EXERCISE PROMPT
Write out every line of the material as it stands, apart from the pictures.

RECORDED INFORMATION

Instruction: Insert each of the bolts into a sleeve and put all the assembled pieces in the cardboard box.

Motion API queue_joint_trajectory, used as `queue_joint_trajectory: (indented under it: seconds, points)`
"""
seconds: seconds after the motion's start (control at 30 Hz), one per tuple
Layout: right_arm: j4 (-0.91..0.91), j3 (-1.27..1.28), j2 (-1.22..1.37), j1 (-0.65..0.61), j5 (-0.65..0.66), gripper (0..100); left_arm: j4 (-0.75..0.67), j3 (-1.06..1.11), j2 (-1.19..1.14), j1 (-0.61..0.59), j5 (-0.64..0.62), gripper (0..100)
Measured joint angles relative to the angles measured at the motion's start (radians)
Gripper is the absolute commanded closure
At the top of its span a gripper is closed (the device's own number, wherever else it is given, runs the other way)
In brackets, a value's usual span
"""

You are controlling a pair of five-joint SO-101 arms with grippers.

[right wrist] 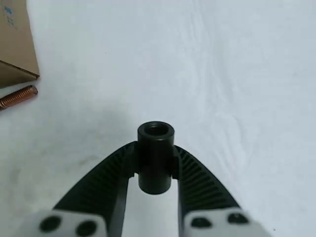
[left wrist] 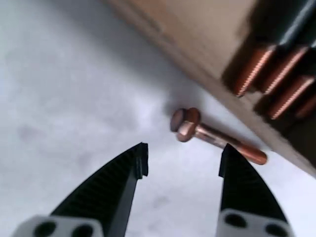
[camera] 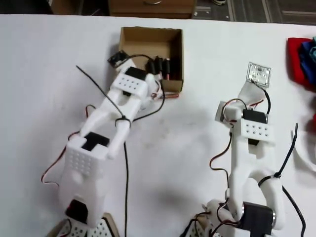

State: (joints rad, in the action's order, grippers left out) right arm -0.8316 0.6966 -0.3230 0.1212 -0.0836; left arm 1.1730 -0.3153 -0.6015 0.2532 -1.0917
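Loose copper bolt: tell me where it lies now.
Left wrist view: the copper bolt lies flat on the white table beside the cardboard box's outer wall, ahead of the open left gripper.

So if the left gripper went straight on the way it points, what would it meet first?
Probably the loose bolt lying on the table, ahead of the open left gripper; the cardboard box wall is just beyond. Depth is unclear.

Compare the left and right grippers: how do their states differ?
The left gripper is open and empty; the right gripper is shut on a black cylindrical sleeve. The left gripper points at a loose copper bolt lying beside the brown cardboard box; the right gripper is over the white table, farther from it. Both have black ridged fingers.
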Motion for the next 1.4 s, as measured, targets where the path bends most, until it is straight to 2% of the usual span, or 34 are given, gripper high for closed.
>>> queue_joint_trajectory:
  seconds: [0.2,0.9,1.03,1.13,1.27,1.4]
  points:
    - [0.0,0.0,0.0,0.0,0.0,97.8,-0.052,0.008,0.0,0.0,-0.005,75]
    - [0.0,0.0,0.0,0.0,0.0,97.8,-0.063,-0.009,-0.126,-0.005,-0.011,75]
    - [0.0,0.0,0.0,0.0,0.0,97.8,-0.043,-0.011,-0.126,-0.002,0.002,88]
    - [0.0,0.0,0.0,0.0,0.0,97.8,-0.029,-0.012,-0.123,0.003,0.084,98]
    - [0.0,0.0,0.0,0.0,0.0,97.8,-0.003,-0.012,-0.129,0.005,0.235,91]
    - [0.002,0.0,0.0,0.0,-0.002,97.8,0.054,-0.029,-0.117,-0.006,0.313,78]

ANSWER TO THIS TASK
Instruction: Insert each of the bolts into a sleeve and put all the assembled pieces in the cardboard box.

Motion API queue_joint_trajectory, used as `queue_joint_trajectory: (indented under it: seconds, points)`
"""
seconds: seconds after the motion's start (control at 30 Hz), one per tuple
Layout: right_arm: j4 (-0.91..0.91), j3 (-1.27..1.28), j2 (-1.22..1.37), j1 (-0.65..0.61), j5 (-0.65..0.66), gripper (0..100); left_arm: j4 (-0.75..0.67), j3 (-1.06..1.11), j2 (-1.19..1.14), j1 (-0.61..0.59), j5 (-0.64..0.62), gripper (0..100)
Measured joint angles relative to the angles measured at the motion's start (radians)
Gripper is the absolute commanded closure
At the top of its span a gripper is closed (the device's own number, wherever else it is given, runs the other way)
In brackets, a value's usual span
"""

You are controlling a pair of five-joint SO-101 arms with grippers.

[right wrist] 
[left wrist] 
[camera] 

State: (joints rad, in the action's order, grippers left out) right arm -0.8316 0.6966 -0.3230 0.1212 -0.0836; left arm 1.1730 -0.3153 -0.6015 0.2532 -1.0917
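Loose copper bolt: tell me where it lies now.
Left wrist view: the copper bolt lies flat on the white table beside the cardboard box's outer wall, ahead of the open left gripper.

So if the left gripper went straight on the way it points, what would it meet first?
Probably the loose bolt lying on the table, ahead of the open left gripper; the cardboard box wall is just beyond. Depth is unclear.

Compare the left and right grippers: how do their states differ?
The left gripper is open and empty; the right gripper is shut on a black cylindrical sleeve. The left gripper points at a loose copper bolt lying beside the brown cardboard box; the right gripper is over the white table, farther from it. Both have black ridged fingers.
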Motion for the next 1.4 s, as measured, targets where the path bends most, until it is straight to 2% of the usual span, or 34 are given, gripper high for closed.
>>> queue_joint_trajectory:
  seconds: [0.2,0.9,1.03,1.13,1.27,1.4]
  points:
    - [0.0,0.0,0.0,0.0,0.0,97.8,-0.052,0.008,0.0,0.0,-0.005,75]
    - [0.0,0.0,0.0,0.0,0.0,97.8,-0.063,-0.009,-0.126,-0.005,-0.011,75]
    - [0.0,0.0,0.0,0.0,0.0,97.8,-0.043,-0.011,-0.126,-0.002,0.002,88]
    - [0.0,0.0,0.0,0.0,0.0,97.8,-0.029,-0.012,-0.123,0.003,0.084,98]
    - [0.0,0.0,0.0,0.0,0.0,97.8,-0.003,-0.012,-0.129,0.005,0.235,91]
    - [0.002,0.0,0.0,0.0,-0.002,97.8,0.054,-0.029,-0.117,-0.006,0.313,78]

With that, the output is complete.